Bill: I can’t say that any one assignment stands out as most challenging. But I was most frightened doing an article on David Hiser, a friend and National Geographic photographer. His assignment for Nat Geo was the Lacondon Rain Forest in Chiapas, Mexico, near the Guatemalan border. My idea of doing an article on, “how a National Geographic photographer handles an ssignment” got interest from two publications, and approval from Nat Geo, for me to join the expedition. It’s too long a story really, but suffice it to say that for the first time in my life I thought I might not see the next dawn. I realized how easy it would have been to disappear without a trace by the hand of drug farmers in the depth of that jungle.
CC: How did you adapt to the transition from film to digital?
Bill: Probably like most people of my vintage. At first with fear, resistance, mockery, insecurity. That transition was happening in the outside world while I was building my house in the boonies. I was falling behind but my neighbors, quite accomplished photographers, said don’t worry, we’ll bring you up to speed when you finish. And they did. But I got a three-megapixel point-and-shoot just to find out what “pixel” meant. I was so amazed with that little camera, I was hooked. Getting a DSLR and seeing what it could do set the hook firmly. Never looked back.
CC: What are you currently shooting with? (Current equipment, editing software, etc.)

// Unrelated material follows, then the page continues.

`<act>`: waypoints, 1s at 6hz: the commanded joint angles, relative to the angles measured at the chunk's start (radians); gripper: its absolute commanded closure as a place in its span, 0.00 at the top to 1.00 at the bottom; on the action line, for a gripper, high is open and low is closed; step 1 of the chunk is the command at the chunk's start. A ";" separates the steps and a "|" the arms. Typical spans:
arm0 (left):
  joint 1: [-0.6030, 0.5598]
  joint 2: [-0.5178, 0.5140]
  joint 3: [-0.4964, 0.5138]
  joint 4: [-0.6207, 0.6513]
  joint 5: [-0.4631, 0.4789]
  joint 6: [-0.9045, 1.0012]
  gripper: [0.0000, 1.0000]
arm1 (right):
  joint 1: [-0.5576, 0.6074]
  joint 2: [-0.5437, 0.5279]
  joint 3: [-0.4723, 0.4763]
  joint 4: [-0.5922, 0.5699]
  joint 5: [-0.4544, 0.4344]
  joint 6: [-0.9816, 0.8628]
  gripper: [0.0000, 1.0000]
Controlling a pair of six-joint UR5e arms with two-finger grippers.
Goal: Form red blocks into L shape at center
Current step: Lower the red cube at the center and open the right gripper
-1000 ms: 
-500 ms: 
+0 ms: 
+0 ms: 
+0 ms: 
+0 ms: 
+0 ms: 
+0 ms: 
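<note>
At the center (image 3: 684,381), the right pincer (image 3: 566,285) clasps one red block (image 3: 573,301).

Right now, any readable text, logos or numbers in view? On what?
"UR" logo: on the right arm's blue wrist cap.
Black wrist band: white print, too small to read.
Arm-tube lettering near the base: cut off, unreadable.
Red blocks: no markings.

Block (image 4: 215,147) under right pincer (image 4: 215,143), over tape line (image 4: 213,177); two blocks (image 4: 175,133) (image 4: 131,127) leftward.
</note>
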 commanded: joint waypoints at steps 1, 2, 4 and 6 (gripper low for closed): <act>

Bill: Once you can afford high-end equipment, the brand doesn’t matter much. Just personal preferences. I used Nikons for 37 years, switched to Canon for 15 and have recently switched back to Nikon. That switching didn’t have anything to do with dissatisfaction, just features that one or the other provided that I felt I needed at the time. Regarding the other, equally important part of digital photography: Lightroom and Photoshop software and a Mac.
CC: Your work has been published in many books and magazines. Do you have a secret to your success?
Bill: I’ve been published a lot, yet so far not a single book of my own. Maybe that too will come when I slow down a bit.
I guess it does look like I’ve been successful. Success is very relative. Let’s say I’m just beginning to feel a certain comfort with what I have to show for my life. I’m pretty happy and not in debt. Except for the mortgage.
CC: Do you have a photographic philosophy?
Bill: Love the planet.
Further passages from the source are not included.